Output the data below exactly, down to the last character.

▶ DATA RECORDS
********************
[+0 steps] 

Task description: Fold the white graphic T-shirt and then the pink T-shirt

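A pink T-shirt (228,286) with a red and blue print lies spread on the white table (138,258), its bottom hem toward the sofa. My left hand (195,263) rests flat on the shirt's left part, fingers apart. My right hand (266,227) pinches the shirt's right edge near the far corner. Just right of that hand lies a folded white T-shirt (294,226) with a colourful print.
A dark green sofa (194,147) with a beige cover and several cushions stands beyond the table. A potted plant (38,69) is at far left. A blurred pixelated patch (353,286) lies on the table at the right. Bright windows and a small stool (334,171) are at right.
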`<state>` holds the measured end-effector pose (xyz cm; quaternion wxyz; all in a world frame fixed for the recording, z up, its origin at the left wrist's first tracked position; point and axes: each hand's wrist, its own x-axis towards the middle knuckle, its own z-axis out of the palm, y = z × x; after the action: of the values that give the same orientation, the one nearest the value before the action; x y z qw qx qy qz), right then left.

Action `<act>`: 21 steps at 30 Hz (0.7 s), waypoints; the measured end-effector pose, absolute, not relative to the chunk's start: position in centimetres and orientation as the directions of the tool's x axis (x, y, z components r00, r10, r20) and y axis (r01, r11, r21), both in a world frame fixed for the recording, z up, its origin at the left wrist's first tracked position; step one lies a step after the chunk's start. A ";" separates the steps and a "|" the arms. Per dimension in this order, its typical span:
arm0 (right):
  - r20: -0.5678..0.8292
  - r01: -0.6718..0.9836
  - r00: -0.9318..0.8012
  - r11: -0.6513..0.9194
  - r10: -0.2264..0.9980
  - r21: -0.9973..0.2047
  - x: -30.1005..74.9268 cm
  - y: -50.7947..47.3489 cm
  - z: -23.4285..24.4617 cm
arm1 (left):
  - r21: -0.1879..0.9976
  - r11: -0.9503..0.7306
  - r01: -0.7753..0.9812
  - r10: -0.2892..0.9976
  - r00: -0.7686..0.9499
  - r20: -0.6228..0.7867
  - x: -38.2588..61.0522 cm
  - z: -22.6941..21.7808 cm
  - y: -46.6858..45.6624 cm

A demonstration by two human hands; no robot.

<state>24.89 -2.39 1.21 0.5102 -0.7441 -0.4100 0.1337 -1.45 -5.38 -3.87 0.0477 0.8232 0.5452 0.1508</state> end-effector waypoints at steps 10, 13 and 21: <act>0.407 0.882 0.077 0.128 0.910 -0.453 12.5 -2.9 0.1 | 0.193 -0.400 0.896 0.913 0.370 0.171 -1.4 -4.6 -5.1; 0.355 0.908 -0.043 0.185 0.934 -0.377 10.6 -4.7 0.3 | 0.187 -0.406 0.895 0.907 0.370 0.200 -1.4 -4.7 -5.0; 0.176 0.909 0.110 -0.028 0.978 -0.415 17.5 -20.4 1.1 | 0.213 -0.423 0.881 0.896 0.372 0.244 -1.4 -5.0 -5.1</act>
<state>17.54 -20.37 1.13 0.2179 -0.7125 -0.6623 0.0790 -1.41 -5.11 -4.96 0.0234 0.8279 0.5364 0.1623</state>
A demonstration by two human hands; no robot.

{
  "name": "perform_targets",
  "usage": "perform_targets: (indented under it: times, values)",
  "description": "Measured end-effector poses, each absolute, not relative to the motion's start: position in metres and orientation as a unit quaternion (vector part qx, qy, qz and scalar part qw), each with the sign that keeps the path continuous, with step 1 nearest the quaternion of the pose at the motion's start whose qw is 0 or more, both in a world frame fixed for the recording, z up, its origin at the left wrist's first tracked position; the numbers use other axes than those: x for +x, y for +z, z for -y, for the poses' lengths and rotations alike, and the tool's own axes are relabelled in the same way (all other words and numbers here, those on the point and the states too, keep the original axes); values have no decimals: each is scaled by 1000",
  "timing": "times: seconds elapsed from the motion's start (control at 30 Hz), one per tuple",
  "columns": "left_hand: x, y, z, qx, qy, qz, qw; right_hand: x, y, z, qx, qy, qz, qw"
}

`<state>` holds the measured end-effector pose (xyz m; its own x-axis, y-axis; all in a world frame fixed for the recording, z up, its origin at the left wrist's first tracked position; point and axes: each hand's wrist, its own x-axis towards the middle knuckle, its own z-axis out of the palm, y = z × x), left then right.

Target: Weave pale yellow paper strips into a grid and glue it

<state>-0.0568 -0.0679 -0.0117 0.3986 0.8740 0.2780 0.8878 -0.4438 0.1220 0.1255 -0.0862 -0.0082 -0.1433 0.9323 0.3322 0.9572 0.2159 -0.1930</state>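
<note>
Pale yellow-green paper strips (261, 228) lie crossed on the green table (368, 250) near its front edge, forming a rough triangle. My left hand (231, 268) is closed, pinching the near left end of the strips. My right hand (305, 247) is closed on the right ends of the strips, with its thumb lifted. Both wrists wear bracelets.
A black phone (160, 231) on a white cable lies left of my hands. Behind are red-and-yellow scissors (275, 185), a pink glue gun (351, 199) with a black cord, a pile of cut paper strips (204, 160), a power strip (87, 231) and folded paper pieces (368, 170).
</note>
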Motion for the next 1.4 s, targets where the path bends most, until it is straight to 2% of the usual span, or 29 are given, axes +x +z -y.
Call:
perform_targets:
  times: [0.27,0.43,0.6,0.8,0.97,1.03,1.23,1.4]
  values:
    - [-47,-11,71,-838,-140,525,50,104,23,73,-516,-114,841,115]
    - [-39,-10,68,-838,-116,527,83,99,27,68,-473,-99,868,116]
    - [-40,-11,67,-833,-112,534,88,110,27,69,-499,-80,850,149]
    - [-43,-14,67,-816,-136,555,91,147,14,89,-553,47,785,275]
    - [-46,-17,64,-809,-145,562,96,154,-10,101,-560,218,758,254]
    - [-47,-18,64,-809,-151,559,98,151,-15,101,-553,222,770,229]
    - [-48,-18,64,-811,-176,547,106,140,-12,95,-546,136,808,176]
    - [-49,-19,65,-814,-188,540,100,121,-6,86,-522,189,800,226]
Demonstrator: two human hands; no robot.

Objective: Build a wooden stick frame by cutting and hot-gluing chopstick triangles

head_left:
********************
▶ EXERCISE RESULT
[+0 steps] 

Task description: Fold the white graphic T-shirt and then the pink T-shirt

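A pink T-shirt (228,286) with a red and blue print lies spread on the white table (138,258), its bottom hem toward the sofa. My left hand (195,263) rests flat on the shirt's left part, fingers apart. My right hand (266,227) pinches the shirt's right edge near the far corner. Just right of that hand lies a folded white T-shirt (294,226) with a colourful print.
A dark green sofa (194,147) with a beige cover and several cushions stands beyond the table. A potted plant (38,69) is at far left. A blurred pixelated patch (353,286) lies on the table at the right. Bright windows and a small stool (334,171) are at right.
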`<state>` holds the measured end-effector pose (xyz cm; quaternion wxyz; all in a world frame fixed for the recording, z up, its origin at the left wrist's first tracked position; point and axes: each hand's wrist, its own x-axis towards the middle knuckle, its own z-axis out of the palm, y = z × x; after the action: of the values that give the same orientation, the one nearest the value before the action; x y z qw qx qy qz), right then left.

Action `<act>`: 21 steps at 30 Hz (0.7 s), waypoints; the measured end-effector pose, absolute, not relative to the chunk's start: position in centimetres and orientation as the directions of the tool's x axis (x, y, z components r00, r10, r20) and y axis (r01, r11, r21), both in a world frame fixed for the recording, z up, its origin at the left wrist's first tracked position; step one lies a step after the chunk's start. A ";" separates the steps and a "|" the arms. Per dimension in this order, its typical span:
arm0 (right):
  - r20: -0.5678..0.8292
  - r01: -0.6718..0.9836
  - r00: -0.9318..0.8012
  - r11: -0.6513..0.9194
  - r10: -0.2264..0.9980
  - r21: -0.9973..0.2047
  - x: -30.1005..74.9268 cm
  - y: -50.7947..47.3489 cm
  - z: -23.4285..24.4617 cm
arm1 (left):
  - r21: -0.1879..0.9976
  - r11: -0.9503..0.7306
  - r01: -0.7753..0.9812
  - r10: -0.2892..0.9976
  - r00: -0.7686..0.9499
  - r20: -0.6228..0.7867
  - x: -38.2588..61.0522 cm
  - z: -22.6941..21.7808 cm
  - y: -46.6858..45.6624 cm

A demonstration by two human hands; no robot.

<state>24.89 -2.39 1.21 0.5102 -0.7441 -0.4100 0.1337 -1.45 -5.38 -3.87 0.0477 0.8232 0.5452 0.1508</state> end-effector waypoints at steps 10, 13 and 21: <act>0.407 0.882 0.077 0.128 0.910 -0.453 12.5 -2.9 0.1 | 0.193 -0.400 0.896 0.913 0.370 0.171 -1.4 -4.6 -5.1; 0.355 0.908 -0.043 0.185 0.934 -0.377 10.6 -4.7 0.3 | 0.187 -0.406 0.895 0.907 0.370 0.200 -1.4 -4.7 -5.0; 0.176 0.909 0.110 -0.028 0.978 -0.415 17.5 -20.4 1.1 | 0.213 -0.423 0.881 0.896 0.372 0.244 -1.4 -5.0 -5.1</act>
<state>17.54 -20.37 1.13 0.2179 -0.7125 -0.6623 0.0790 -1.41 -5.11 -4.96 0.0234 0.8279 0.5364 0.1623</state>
A demonstration by two human hands; no robot.

{
  "name": "perform_targets",
  "usage": "perform_targets: (indented under it: times, values)",
  "description": "Measured end-effector poses, each absolute, not relative to the motion's start: position in metres and orientation as a unit quaternion (vector part qx, qy, qz and scalar part qw), each with the sign that keeps the path continuous, with step 1 nearest the quaternion of the pose at the motion's start whose qw is 0 or more, both in a world frame fixed for the recording, z up, its origin at the left wrist's first tracked position; the numbers use other axes than those: x for +x, y for +z, z for -y, for the poses' lengths and rotations alike, and the tool's own axes are relabelled in the same way (all other words and numbers here, those on the point and the states too, keep the original axes); values have no decimals: each is scaled by 1000",
  "timing": "times: seconds elapsed from the motion's start (control at 30 Hz), one per tuple",
  "columns": "left_hand: x, y, z, qx, qy, qz, qw; right_hand: x, y, z, qx, qy, qz, qw"
}

`<state>` holds the measured end-effector pose (xyz m; its own x-axis, y-axis; all in a world frame fixed for the recording, z up, its origin at the left wrist's first tracked position; point and axes: each hand's wrist, its own x-axis towards the middle knuckle, its own z-axis out of the palm, y = z × x), left then right.

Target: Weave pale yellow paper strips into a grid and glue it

<state>-0.0568 -0.0679 -0.0117 0.3986 0.8740 0.2780 0.8878 -0.4438 0.1220 0.1255 -0.0862 -0.0082 -0.1433 0.9323 0.3322 0.9572 0.2159 -0.1930</state>
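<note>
Pale yellow-green paper strips (261, 228) lie crossed on the green table (368, 250) near its front edge, forming a rough triangle. My left hand (231, 268) is closed, pinching the near left end of the strips. My right hand (305, 247) is closed on the right ends of the strips, with its thumb lifted. Both wrists wear bracelets.
A black phone (160, 231) on a white cable lies left of my hands. Behind are red-and-yellow scissors (275, 185), a pink glue gun (351, 199) with a black cord, a pile of cut paper strips (204, 160), a power strip (87, 231) and folded paper pieces (368, 170).
</note>
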Motion for the next 1.4 s, targets where the path bends most, until it is straight to 2% of the usual span, or 29 are given, axes +x +z -y.
Call:
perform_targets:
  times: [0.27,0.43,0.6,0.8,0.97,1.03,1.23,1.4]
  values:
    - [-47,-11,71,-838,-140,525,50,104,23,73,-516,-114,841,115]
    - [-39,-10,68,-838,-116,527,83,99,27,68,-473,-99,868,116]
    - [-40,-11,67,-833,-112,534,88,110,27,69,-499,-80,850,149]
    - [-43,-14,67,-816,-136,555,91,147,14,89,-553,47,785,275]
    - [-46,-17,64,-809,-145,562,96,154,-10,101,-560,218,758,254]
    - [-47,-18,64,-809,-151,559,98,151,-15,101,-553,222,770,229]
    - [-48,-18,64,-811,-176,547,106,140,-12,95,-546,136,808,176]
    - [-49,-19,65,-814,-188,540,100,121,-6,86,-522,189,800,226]
Demonstrator: two human hands; no robot.

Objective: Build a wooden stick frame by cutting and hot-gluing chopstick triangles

head_left:

The answer given above is the complete response.